- Problem to work on: If an entry holds a picture, leave the picture out and output everything else exactly.

- Data to process:

+ + + + + + +

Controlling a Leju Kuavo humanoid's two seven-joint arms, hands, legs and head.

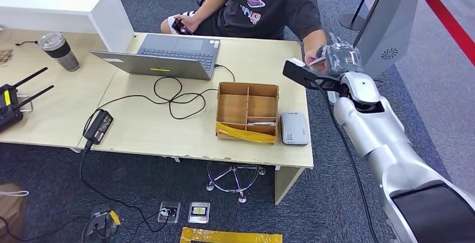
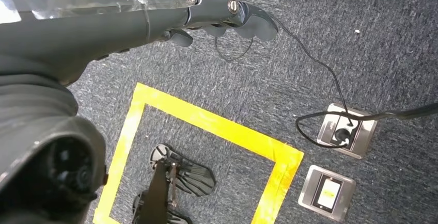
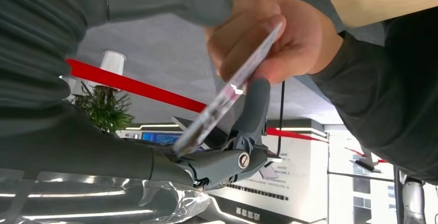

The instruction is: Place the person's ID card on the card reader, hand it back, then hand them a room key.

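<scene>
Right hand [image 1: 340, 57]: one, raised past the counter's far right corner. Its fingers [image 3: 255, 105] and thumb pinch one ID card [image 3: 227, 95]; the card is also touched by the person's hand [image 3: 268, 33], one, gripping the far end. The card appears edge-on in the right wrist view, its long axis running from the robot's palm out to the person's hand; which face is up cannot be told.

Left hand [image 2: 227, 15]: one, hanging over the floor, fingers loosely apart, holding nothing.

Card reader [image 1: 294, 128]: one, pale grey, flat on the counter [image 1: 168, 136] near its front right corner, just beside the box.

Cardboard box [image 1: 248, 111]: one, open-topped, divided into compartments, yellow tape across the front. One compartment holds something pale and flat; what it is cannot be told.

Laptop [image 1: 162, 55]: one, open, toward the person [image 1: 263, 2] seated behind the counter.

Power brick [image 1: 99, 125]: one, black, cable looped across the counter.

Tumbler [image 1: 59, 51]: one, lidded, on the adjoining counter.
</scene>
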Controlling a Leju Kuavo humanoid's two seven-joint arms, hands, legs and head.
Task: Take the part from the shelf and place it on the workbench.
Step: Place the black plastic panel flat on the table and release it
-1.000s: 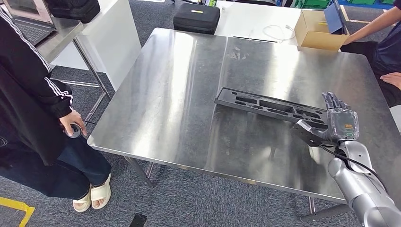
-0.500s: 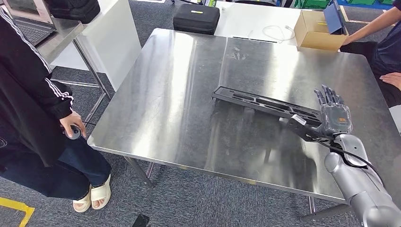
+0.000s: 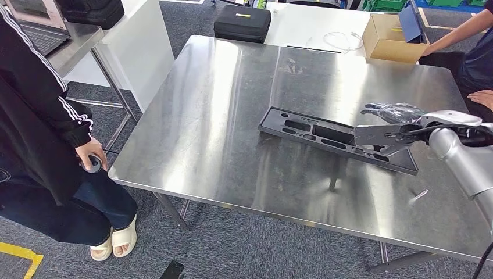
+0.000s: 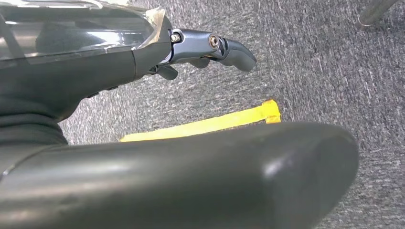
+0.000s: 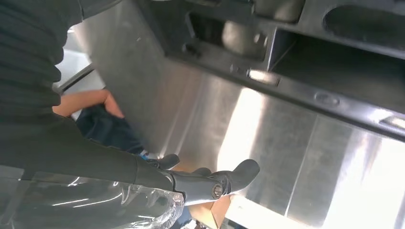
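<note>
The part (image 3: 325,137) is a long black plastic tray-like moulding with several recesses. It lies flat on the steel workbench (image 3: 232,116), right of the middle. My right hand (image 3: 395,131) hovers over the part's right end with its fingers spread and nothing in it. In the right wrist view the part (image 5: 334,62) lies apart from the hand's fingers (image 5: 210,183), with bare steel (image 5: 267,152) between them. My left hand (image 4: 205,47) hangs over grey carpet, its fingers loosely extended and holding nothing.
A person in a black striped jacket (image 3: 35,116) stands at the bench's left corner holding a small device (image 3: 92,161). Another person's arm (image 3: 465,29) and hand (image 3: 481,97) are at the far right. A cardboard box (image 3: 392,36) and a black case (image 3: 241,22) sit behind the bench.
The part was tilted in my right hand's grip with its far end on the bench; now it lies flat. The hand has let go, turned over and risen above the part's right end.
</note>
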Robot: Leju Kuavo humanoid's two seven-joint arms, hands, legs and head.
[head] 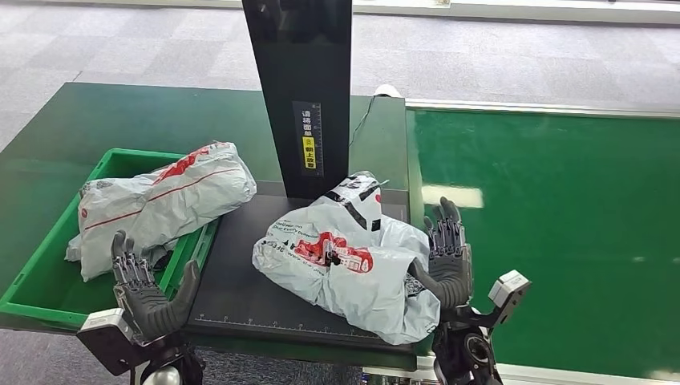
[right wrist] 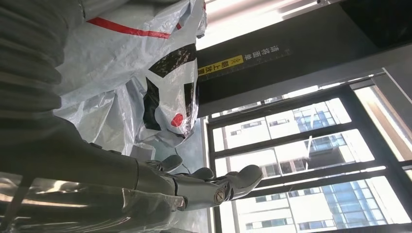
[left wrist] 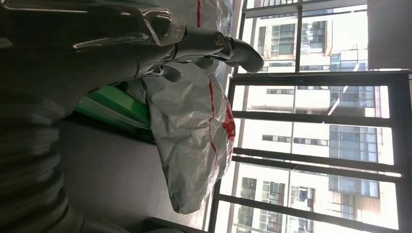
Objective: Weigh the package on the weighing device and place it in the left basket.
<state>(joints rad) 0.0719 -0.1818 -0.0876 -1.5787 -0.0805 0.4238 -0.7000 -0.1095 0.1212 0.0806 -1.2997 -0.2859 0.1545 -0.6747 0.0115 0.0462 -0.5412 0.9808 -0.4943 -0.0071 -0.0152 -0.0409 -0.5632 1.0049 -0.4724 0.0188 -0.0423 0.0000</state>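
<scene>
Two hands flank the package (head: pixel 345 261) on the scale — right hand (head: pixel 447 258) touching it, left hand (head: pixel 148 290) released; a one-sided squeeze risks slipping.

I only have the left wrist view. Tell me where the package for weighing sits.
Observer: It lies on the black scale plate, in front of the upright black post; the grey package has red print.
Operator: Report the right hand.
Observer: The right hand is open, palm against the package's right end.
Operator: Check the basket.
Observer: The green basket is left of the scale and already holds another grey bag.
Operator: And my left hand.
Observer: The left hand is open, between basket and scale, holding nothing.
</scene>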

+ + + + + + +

- Expected answer:
Controlling a Leju Kuavo humanoid's two seven-joint arms, hands, legs and head.


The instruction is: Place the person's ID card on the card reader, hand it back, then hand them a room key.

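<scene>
Right hand [image 1: 340, 57]: one, raised past the counter's far right corner. Its fingers [image 3: 255, 105] and thumb pinch one ID card [image 3: 227, 95]; the card is also touched by the person's hand [image 3: 268, 33], one, gripping the far end. The card appears edge-on in the right wrist view, its long axis running from the robot's palm out to the person's hand; which face is up cannot be told.

Left hand [image 2: 227, 15]: one, hanging over the floor, fingers loosely apart, holding nothing.

Card reader [image 1: 294, 128]: one, pale grey, flat on the counter [image 1: 168, 136] near its front right corner, just beside the box.

Cardboard box [image 1: 248, 111]: one, open-topped, divided into compartments, yellow tape across the front. One compartment holds something pale and flat; what it is cannot be told.

Laptop [image 1: 162, 55]: one, open, toward the person [image 1: 263, 2] seated behind the counter.

Power brick [image 1: 99, 125]: one, black, cable looped across the counter.

Tumbler [image 1: 59, 51]: one, lidded, on the adjoining counter.
</scene>
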Controlling a Leju Kuavo humanoid's two seven-joint arms, hands, legs and head.
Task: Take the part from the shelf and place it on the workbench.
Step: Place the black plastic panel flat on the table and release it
-1.000s: 
-0.500s: 
+0.000s: 
+0.000s: 
+0.000s: 
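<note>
The part (image 3: 325,137) is a long black plastic tray-like moulding with several recesses. It lies flat on the steel workbench (image 3: 232,116), right of the middle. My right hand (image 3: 395,131) hovers over the part's right end with its fingers spread and nothing in it. In the right wrist view the part (image 5: 334,62) lies apart from the hand's fingers (image 5: 210,183), with bare steel (image 5: 267,152) between them. My left hand (image 4: 205,47) hangs over grey carpet, its fingers loosely extended and holding nothing.
A person in a black striped jacket (image 3: 35,116) stands at the bench's left corner holding a small device (image 3: 92,161). Another person's arm (image 3: 465,29) and hand (image 3: 481,97) are at the far right. A cardboard box (image 3: 392,36) and a black case (image 3: 241,22) sit behind the bench.
The part was tilted in my right hand's grip with its far end on the bench; now it lies flat. The hand has let go, turned over and risen above the part's right end.
</note>
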Robot: Leju Kuavo humanoid's two seven-joint arms, hands, legs and head.
[head] 
[right wrist] 
[left wrist] 
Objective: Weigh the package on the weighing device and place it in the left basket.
<state>(joints rad) 0.0719 -0.1818 -0.0876 -1.5787 -0.0805 0.4238 -0.7000 -0.1095 0.1212 0.0806 -1.2997 -0.2859 0.1545 -0.6747 0.0115 0.0462 -0.5412 0.9808 -0.4943 -0.0071 -0.0152 -0.0409 -0.5632 1.0049 -0.4724 0.0188 -0.0423 0.0000</state>
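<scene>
Two hands flank the package (head: pixel 345 261) on the scale — right hand (head: pixel 447 258) touching it, left hand (head: pixel 148 290) released; a one-sided squeeze risks slipping.

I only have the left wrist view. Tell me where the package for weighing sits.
Observer: It lies on the black scale plate, in front of the upright black post; the grey package has red print.
Operator: Report the right hand.
Observer: The right hand is open, palm against the package's right end.
Operator: Check the basket.
Observer: The green basket is left of the scale and already holds another grey bag.
Operator: And my left hand.
Observer: The left hand is open, between basket and scale, holding nothing.
</scene>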

The exercise has been fully answered.